[EXTRACTED ENTRIES Boundary: Start]

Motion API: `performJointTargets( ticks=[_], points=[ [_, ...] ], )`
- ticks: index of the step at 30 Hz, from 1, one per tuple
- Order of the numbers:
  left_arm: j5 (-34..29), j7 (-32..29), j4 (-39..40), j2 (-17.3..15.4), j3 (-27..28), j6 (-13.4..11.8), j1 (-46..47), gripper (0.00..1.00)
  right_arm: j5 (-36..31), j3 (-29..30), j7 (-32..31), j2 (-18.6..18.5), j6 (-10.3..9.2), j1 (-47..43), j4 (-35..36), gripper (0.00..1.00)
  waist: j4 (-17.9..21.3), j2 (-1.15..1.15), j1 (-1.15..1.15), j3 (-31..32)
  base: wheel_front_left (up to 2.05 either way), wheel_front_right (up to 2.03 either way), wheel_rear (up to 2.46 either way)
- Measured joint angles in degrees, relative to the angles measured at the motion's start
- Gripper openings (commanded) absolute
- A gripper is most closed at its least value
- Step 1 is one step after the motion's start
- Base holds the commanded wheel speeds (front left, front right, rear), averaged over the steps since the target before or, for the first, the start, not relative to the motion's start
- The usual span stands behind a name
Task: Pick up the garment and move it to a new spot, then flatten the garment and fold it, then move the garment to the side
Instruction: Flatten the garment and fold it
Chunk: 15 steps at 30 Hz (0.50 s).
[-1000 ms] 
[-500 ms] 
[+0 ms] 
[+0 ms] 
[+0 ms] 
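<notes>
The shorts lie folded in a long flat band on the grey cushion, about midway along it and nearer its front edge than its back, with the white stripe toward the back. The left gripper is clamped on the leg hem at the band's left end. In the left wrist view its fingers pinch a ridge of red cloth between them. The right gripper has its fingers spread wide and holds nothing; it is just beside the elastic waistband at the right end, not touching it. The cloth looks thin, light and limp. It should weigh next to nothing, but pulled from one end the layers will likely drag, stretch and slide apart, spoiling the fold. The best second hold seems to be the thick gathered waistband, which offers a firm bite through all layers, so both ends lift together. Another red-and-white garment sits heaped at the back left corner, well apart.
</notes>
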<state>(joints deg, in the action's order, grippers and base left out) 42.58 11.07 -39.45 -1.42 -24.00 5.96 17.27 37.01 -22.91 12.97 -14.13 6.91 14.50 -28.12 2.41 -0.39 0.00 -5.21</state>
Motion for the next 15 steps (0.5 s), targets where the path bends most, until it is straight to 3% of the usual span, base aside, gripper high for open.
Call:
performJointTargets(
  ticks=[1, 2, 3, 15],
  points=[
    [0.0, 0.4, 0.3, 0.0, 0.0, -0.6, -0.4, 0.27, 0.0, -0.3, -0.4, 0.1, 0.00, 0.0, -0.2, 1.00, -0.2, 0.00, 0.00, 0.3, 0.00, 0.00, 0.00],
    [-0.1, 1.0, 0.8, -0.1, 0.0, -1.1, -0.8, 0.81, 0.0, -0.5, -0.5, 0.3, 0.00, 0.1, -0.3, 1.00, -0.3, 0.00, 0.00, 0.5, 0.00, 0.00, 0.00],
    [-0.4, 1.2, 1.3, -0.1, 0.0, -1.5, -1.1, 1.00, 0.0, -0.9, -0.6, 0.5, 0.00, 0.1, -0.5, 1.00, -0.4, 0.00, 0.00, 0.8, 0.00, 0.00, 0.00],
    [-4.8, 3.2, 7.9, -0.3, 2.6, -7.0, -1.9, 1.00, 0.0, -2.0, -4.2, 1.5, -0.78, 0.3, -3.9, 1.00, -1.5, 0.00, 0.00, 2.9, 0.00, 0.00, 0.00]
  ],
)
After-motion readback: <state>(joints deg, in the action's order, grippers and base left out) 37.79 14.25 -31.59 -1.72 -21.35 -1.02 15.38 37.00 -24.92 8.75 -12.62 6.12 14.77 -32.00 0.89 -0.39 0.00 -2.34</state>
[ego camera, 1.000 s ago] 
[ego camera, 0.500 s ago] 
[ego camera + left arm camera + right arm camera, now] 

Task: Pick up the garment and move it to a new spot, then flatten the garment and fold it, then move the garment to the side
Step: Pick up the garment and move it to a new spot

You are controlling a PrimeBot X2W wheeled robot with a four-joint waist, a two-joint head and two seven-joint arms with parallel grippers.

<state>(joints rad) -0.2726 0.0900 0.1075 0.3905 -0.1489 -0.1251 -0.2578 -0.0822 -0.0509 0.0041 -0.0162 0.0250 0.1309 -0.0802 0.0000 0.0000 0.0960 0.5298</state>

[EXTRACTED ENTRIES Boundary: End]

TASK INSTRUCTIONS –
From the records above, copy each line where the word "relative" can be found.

YOUR SOLUTION –
- Measured joint angles in degrees, relative to the angles measured at the motion's start
- Base holds the commanded wheel speeds (front left, front right, rear), averaged over the steps since the target before or, for the first, the start, not relative to the motion's start

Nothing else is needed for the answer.